Il est des films qui ne se regardent pas. Ils s’incorporent, au sens premier d’unir en un seul corps. Où l’on entre nu comme un nouveau-né ou comme dans un sauna. Où l’on se trouve et se retrouve peau à peau. Ainsi commence l’expérience de Smoke Sauna Sisterhood, film multiprimé, événement du Sundance Film Festival 2023 aux États-Unis.
« Eau, emporte ma douleur ».
Une fumée blanche et légère qui s’échappe de l’entrée d’une cabane comme la parole d’une bouche. Une femme qui creuse un trou dans la glace. Nous sommes en Estonie et visiblement très loin de toute mégapole. Les premiers plans silencieux installent une parole rare. Très travaillées, la lumière et la photo composent un monde entre songe et réalité, glace et brouillard. Nous sommes ailleurs, retranchés, abstraits du monde. Chaque geste semble ritualisé. Un feu s’allume. Une femme apporte de lourds seaux d’eau extraits du puits. Le film va nous plonger dans l’intimité de corps de femmes amollis d’eau, de douceur et de chaleur. De vrais corps de femmes, alourdis par la maternité, l’épreuve, la cellulite, caressés cependant par une lumière tout droit venue d’un tableau de Georges de La Tour, faisant miroiter dans les tons les plus chauds les peaux offertes et embuées. Des corps libres comme cette parole qui s’en échappe, celle d’un féminin archaïque s’exhalant sans jugement, sans pathos, entre beaucoup de rires et quelques larmes. Et là, inévitablement, apparaît la proximité évidente de l’eau et de la parole toutes deux liquides, bientôt aériennes, toutes deux emportant, exsudant, lavant la tache, l’impur, le souillé. La violence des mères, la douleur des regards, le crime des hommes, l’incommensurable de l’enfant.

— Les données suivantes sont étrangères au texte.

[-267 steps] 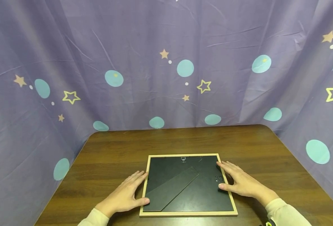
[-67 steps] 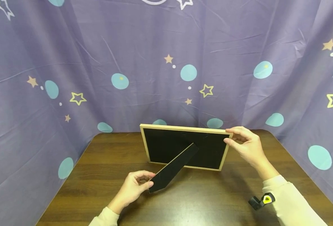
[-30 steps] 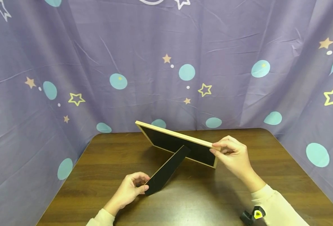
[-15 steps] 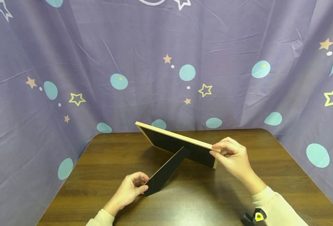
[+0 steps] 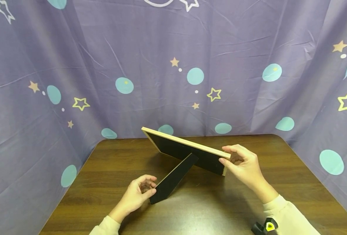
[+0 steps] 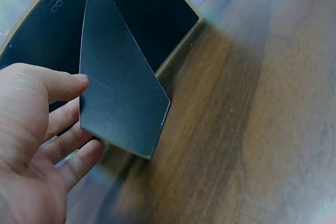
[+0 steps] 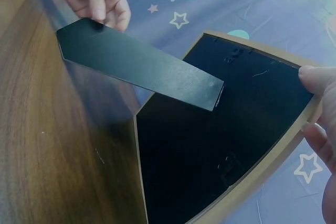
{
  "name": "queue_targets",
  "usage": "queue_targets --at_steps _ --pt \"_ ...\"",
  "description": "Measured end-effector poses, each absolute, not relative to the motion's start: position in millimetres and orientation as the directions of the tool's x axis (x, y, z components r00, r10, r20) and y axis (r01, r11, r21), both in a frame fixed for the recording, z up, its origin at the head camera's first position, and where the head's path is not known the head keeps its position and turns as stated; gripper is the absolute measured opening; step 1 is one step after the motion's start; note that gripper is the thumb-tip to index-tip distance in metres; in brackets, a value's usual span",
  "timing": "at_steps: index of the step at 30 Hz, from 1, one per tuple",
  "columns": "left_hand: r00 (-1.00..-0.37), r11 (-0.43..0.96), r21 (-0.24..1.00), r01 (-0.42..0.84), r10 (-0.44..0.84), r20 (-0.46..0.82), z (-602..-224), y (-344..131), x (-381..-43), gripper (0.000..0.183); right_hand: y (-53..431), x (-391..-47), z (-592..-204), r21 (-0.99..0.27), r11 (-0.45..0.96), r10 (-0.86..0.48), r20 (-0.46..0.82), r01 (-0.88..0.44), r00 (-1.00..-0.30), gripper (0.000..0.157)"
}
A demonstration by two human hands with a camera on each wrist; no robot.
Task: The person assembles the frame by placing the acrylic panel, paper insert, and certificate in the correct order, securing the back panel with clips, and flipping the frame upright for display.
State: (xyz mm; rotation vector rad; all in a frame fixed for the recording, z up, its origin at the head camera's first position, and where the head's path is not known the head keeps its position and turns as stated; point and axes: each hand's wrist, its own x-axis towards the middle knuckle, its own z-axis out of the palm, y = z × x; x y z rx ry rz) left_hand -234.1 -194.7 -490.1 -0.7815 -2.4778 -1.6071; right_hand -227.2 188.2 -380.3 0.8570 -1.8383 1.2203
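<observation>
A picture frame [image 5: 185, 141] with a pale wood edge and black back leans on the table, back side toward me, turned at an angle. Its black stand leg [image 5: 174, 179] is swung out and reaches down to the tabletop. Near the leg's lower end is my left hand [image 5: 136, 194]. Its thumb is at the leg's edge in the left wrist view, and the other fingers lie loosely behind, apart from it. My right hand [image 5: 244, 164] is around the frame's upper right corner, thumb on the back side and fingers beyond the edge. The frame's front is hidden.
The brown wooden table [image 5: 117, 163] extends around the frame on all sides. Behind and beside it hangs a purple curtain [image 5: 150, 107] with stars and blue dots. A black and yellow wrist device [image 5: 269, 226] sits at my right sleeve.
Earlier the frame lay flat, face down, with its leg folded; it was then raised, the leg swung out, and the frame turned. In the last half second, fingers of both hands have loosened slightly.
</observation>
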Motion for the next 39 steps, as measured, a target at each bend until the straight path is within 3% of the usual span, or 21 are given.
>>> queue_targets --at_steps 2,6,10,15,22,29,39 --pt "-0.843 0.372 0.761 0.531 0.324 0.430 -485.8 -191.1 -233.3 0.032 188.4 -227.1 -381.6 -0.417 0.340 -0.140 0.864 -0.843 -0.484 0.045" --pt "-0.737 0.486 0.575 0.658 0.258 0.625 -469.4 -177.2 -229.8 0.035 190.1 -227.5 -384.3 -0.390 0.358 -0.174 0.865 -0.849 -0.470 0.046" --pt "-0.665 0.439 0.518 0.734 0.309 0.680 -444.8 -156.3 -226.0 0.037 193.0 -227.5 -384.7 -0.392 0.327 -0.166 0.872 -0.860 -0.461 0.043" --pt "-0.663 0.234 0.630 0.740 0.408 0.628 -419.3 -126.5 -222.6 0.038 194.0 -226.7 -382.5 -0.393 0.303 -0.150 0.880 -0.869 -0.450 0.039" --pt "-0.701 0.074 0.789 0.610 0.515 0.493 -403.6 -86.3 -204.0 0.040 186.2 -218.8 -380.9 -0.324 0.300 -0.169 0.908 -0.897 -0.384 0.038" --pt "-0.700 0.080 0.772 0.630 0.488 0.521 -399.5 -69.7 -191.8 0.062 170.2 -221.3 -393.3 -0.193 0.204 -0.253 0.937 -0.960 -0.242 0.025" --pt "-0.695 0.072 0.735 0.674 0.398 0.599 -398.0 -73.8 -188.4 0.066 142.1 -207.3 -383.5 -0.234 0.130 -0.244 0.934 -0.963 -0.260 0.025"
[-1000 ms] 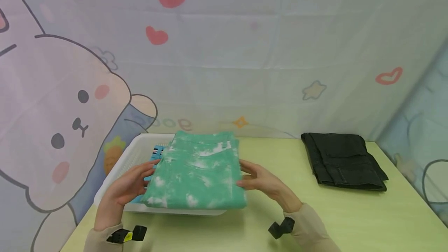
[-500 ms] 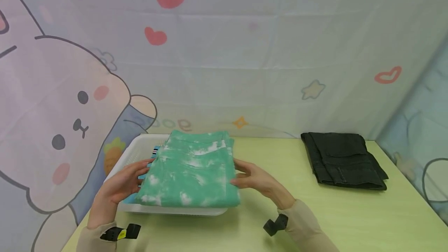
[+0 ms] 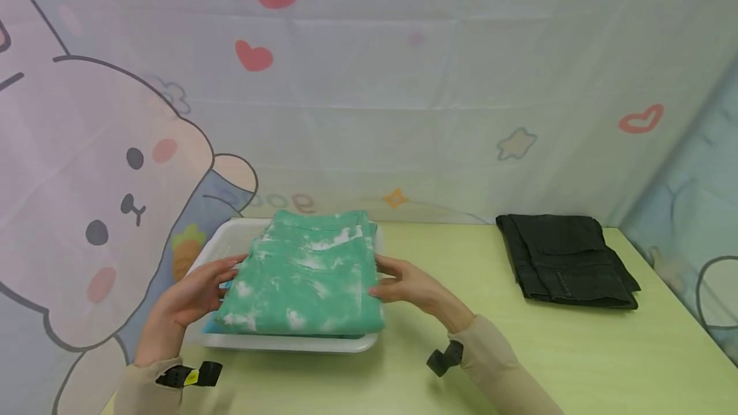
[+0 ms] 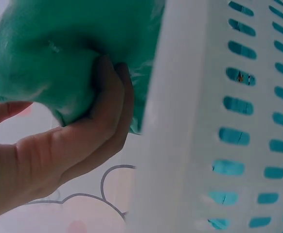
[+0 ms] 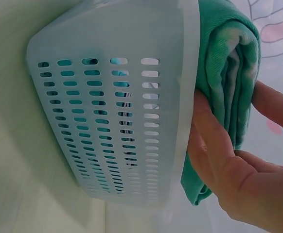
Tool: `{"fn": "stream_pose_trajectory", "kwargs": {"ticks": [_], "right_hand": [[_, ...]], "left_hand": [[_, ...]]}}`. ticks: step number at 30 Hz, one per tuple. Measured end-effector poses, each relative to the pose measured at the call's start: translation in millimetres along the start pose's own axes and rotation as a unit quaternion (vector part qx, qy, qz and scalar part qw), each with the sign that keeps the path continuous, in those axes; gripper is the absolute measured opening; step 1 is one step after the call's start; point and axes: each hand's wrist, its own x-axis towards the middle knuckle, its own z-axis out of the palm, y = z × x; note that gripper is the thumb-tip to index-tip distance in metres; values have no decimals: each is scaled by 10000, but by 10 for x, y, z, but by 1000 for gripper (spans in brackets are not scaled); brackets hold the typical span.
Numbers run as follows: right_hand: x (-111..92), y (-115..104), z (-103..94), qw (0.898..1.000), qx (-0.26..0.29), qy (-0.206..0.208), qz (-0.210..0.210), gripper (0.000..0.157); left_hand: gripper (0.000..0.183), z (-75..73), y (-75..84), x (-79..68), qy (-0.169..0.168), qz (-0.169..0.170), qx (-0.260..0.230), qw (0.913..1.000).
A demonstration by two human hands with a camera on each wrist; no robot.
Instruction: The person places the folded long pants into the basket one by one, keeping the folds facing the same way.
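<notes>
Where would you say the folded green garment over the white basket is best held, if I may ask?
Probably by its two side edges, one hand from each side, fingers beneath: the green garment is folded flat in stacked layers, so supporting both edges should keep the folds together. The left hand and right hand hold it there.

Folded cloth (image 3: pixel 305 274) over the basket (image 3: pixel 291 342)
The basket sits on the table (image 3: pixel 455 255) with more cloth (image 3: pixel 211 326) inside it. The left hand (image 3: pixel 193 293) is by its left side, the right hand (image 3: pixel 412 287) by its right. Well to the basket's right lie other folded clothes (image 3: pixel 567 261). A sheet (image 3: pixel 403 82) hangs behind the basket.
</notes>
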Motion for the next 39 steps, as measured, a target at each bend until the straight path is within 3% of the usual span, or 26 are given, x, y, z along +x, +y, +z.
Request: {"fn": "stream_pose_trajectory", "kwargs": {"ticks": [11, 20, 39], "right_hand": [[92, -32, 42, 9999, -6, 22, 113, 75], [174, -34, 89, 9999, 26, -72, 124, 70], [296, -75, 179, 9994, -183, -7, 280, 65]], "left_hand": [[62, -81, -17, -13, 42, -139, -9, 9999], [62, -182, -72, 2, 291, -386, 288, 9984], [66, -256, -82, 55, 619, -786, 310, 9945]]}}
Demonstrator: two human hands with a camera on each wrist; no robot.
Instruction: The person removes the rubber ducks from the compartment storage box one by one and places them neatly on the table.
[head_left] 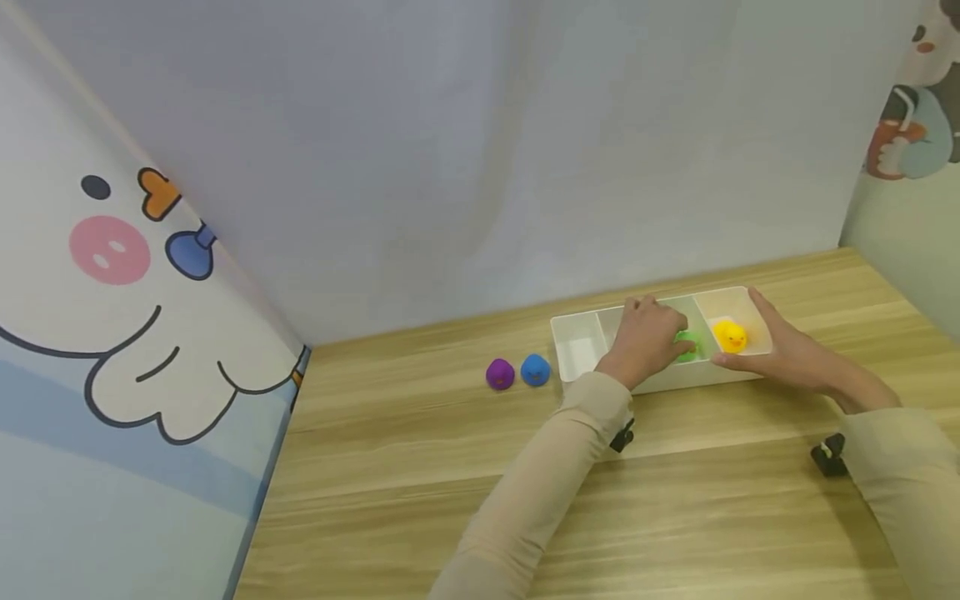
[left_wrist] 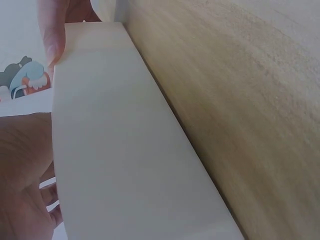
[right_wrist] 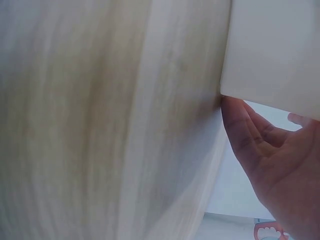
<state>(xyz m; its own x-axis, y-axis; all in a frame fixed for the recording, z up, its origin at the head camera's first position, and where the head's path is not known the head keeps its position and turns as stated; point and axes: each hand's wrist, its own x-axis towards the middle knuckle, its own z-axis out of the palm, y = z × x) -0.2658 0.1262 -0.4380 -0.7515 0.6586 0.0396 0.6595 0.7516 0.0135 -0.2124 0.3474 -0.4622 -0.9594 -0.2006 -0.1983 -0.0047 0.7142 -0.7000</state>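
Observation:
A white divided box [head_left: 652, 382] stands on the table. My left hand [head_left: 648, 337] reaches down into it, thumb and index finger pinching a small green toy duck [head_left: 686, 343] in the compartment second from the right; the other fingertips are hidden. My right hand [head_left: 798, 358] grips the box's right end, thumb along the front wall. A yellow toy duck [head_left: 731, 336] sits in the rightmost compartment. Left of the box, a purple toy duck [head_left: 500, 374] and a blue toy duck [head_left: 536, 370] rest on the wood. The left wrist view shows the box's long front wall [left_wrist: 110, 130].
The wooden table [head_left: 390, 450] meets a pale wall [head_left: 420, 167] just behind the box. A cartoon-printed panel [head_left: 112, 350] borders the table's left side, and another printed wall [head_left: 911, 200] stands at the right.

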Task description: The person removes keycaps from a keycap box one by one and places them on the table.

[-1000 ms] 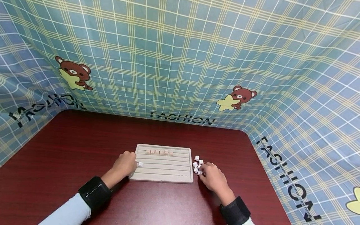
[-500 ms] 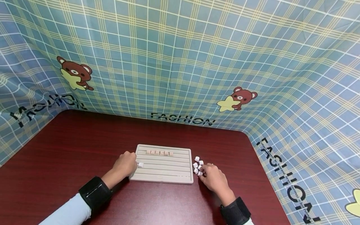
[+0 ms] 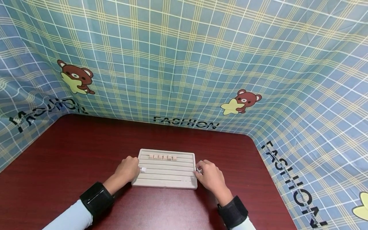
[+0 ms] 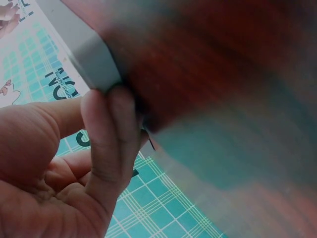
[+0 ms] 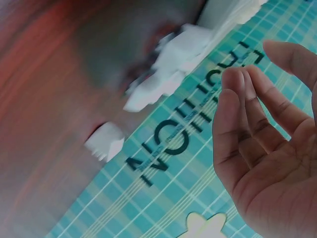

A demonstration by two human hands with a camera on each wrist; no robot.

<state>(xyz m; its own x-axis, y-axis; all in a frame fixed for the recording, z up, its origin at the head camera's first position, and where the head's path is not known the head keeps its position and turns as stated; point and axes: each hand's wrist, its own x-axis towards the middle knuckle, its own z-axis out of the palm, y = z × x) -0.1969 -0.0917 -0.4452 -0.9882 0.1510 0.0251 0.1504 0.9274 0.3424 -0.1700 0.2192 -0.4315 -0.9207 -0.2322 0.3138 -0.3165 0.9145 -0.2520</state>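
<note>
A cream tray (image 3: 166, 178) with long ridges lies on the table. My left hand (image 3: 127, 168) grips its left edge; in the left wrist view the fingertips (image 4: 101, 106) sit at the tray's corner (image 4: 101, 64). Along an upper ridge stands a row of pinkish keycaps (image 3: 160, 157). One white keycap (image 3: 143, 170) sits lower, beside the left hand. Just right of the tray, my right hand (image 3: 211, 177) is over loose white keycaps (image 3: 199, 170) and mostly covers them. In the right wrist view its bent fingers hold nothing, apart from the keycap cluster (image 5: 171, 64) and a lone keycap (image 5: 106, 142).
The dark red table (image 3: 100, 137) extends around the tray. A blue plaid cloth (image 3: 172, 64) with printed bears and lettering hangs behind it and along both sides. Each wrist wears a black band (image 3: 97, 196).
My right hand has moved left and slightly away from me, from the pile's right side to over it, against the tray's right edge. The left hand keeps its grip on the tray.
</note>
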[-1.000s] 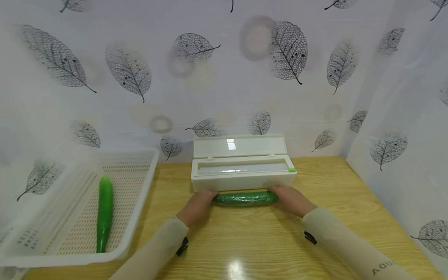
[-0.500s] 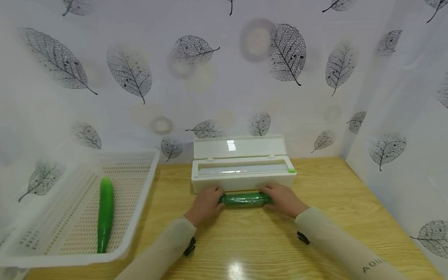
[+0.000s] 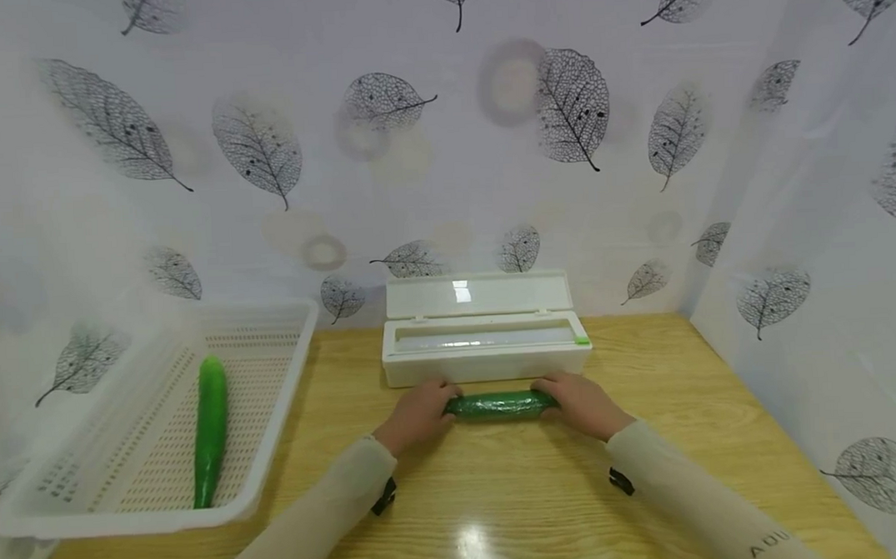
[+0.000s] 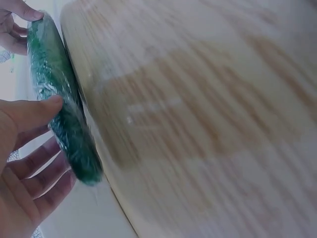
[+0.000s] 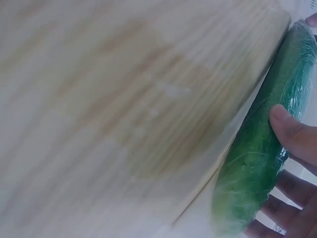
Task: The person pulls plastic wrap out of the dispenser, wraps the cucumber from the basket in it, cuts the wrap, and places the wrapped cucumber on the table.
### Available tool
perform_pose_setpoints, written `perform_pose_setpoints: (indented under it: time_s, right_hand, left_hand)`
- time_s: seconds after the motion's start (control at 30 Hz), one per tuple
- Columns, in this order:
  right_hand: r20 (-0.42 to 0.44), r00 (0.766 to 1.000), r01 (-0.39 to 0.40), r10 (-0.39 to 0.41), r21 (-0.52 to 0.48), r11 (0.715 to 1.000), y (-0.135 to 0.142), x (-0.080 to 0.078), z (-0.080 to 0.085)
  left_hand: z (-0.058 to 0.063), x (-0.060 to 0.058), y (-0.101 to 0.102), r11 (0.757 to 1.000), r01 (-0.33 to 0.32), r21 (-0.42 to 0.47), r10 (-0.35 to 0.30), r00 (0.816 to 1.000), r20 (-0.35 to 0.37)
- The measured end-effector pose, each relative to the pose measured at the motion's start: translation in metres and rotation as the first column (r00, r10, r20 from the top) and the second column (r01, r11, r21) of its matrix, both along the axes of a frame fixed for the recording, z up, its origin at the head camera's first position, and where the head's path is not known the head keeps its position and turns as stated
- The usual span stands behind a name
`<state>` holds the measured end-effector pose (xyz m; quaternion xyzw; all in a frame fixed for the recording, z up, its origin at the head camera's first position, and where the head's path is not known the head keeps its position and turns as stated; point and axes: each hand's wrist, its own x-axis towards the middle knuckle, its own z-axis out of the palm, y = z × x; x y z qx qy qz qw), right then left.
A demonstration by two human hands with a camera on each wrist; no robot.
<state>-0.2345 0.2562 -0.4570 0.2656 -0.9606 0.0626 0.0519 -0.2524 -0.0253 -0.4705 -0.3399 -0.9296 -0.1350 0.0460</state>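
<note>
A green cucumber in clear plastic film lies crosswise between my two hands, just in front of the white box. My left hand grips its left end; in the left wrist view the thumb presses on the wrapped cucumber with fingers curled behind it. At the other end my right hand holds it the same way. Wrinkled film shines on the cucumber in the right wrist view. The white cling film dispenser has its lid raised, showing a film roll inside.
To the left stands a white plastic basket with an unwrapped-looking cucumber in it. A wooden table carries everything. Leaf-printed cloth hangs behind and at the sides.
Both hands have shifted inward on the wrapped cucumber, then the right one has moved slightly back outward. The cucumber now sits a little to the right and nearer me.
</note>
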Motion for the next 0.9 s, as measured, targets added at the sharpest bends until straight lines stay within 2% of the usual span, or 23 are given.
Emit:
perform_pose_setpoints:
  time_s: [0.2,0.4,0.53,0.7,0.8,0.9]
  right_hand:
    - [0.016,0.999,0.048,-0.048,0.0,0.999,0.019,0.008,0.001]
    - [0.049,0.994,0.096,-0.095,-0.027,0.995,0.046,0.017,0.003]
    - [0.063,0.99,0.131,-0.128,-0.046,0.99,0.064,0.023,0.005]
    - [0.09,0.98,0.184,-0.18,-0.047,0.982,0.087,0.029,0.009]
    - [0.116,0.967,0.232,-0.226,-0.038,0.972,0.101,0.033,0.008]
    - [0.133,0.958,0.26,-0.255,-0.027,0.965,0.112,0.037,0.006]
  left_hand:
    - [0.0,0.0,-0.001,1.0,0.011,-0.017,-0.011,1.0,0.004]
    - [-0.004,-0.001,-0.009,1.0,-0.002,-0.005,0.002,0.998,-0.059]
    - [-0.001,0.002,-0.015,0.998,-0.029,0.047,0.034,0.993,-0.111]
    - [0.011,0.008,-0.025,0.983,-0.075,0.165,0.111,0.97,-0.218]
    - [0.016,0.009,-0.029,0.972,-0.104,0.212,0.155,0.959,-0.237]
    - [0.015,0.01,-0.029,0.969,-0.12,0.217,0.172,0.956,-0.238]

Expérience du sacré et du féminin.
Aucun scénario, aucun arrangement de dialogue ou d’histoire, une vérité pure. Il semble difficile de ranger parmi les documentaires et encore moins les fictions cette œuvre rare. Sept ans auront été nécessaires à la réalisatrice Anna Hints pour nous faire partager ce petit miracle des saunas à fumée du Sud-Est de l’Estonie et plus précisément des régions du Võromaa et du Setomaa dont sa grand-mère était originaire. Patrimoine mondial immatériel de l’Unesco, des lieux considérés comme sacrés, où l’eau se reçoit comme une bénédiction où, dans une obscurité propice et une magnifique communion du féminin, la parole se libère. De petites cabanes de bois nichées dans la nature, rudimentaires, vite chauffées, vite emplies d’une fumée qui ne s’échappera pas, à la différence du sauna suédois. Ici, les femmes accouchaient, lavaient leurs morts, guérissaient les vivants. Aujourd’hui elles accouchent d’une parole qui les soigne, en un lieu contenant et rassurant, ventre maternel, amniotique, unique au monde. Des musiques et chants sacrés les bercent, de la réalisatrice et son groupe EETER en collaboration avec le compositeur islandais Egvard Egilsson, prestation qui leur a valu une nomination dans la catégorie meilleure musique de film aux Estonien Film and TV Awards 2018.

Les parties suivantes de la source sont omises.